• Exercise aim
Please print the full listing exactly.

• Source data
* * * *
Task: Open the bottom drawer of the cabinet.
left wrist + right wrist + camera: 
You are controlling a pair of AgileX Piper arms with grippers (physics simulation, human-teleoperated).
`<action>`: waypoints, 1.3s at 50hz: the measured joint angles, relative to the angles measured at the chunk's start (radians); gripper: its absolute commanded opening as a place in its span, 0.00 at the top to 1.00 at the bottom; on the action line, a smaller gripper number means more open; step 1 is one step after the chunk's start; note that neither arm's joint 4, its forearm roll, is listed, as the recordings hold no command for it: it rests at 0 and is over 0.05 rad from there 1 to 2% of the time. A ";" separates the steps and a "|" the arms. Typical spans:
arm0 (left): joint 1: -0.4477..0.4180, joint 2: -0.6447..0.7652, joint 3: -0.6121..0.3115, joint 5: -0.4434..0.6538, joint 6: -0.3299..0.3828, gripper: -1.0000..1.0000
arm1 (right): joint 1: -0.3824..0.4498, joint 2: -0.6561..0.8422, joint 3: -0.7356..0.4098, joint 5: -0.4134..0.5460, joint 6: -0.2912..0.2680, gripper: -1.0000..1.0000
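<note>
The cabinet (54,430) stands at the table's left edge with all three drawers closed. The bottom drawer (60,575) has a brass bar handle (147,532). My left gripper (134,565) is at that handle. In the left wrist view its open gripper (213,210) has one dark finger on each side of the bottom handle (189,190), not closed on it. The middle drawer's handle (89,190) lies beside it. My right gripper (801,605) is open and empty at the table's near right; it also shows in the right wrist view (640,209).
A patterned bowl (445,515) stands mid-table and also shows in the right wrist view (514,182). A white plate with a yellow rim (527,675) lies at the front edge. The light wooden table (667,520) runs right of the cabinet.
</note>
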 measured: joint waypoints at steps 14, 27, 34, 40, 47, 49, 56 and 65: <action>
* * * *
• Expected answer
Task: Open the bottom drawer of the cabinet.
left wrist + right wrist + camera: 
You are controlling a pair of AgileX Piper arms with grippers (physics simulation, human-teleoperated).
`<action>`: waypoints, 1.3s at 50hz: the measured joint angles, relative to the angles measured at the chunk's start (radians); gripper: its absolute commanded opening as a place in its span, 0.00 at the top to 1.00 at the bottom; on the action line, a smaller gripper number means more open; step 1 is one step after the chunk's start; note that neither arm's joint 4, its forearm roll, is listed, as the recordings hold no command for it: it rests at 0 and is over 0.05 rad from there 1 to 2% of the time. A ";" separates the steps and a "|" the arms. Typical spans:
arm0 (left): joint 1: -0.4477..0.4180, joint 2: -0.6447..0.7652, joint 3: -0.6121..0.3115, joint 5: -0.4434..0.6538, joint 6: -0.3299..0.3828, gripper: -1.0000..1.0000
arm1 (right): joint 1: -0.3824..0.4498, joint 2: -0.6561..0.8422, joint 3: -0.7356..0.4098, joint 5: -0.4134..0.5460, joint 6: -0.2912..0.2680, gripper: -1.0000..1.0000
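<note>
The cabinet (54,430) stands at the table's left edge with all three drawers closed. The bottom drawer (60,575) has a brass bar handle (147,532). My left gripper (134,565) is at that handle. In the left wrist view its open gripper (213,210) has one dark finger on each side of the bottom handle (189,190), not closed on it. The middle drawer's handle (89,190) lies beside it. My right gripper (801,605) is open and empty at the table's near right; it also shows in the right wrist view (640,209).
A patterned bowl (445,515) stands mid-table and also shows in the right wrist view (514,182). A white plate with a yellow rim (527,675) lies at the front edge. The light wooden table (667,520) runs right of the cabinet.
</note>
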 measured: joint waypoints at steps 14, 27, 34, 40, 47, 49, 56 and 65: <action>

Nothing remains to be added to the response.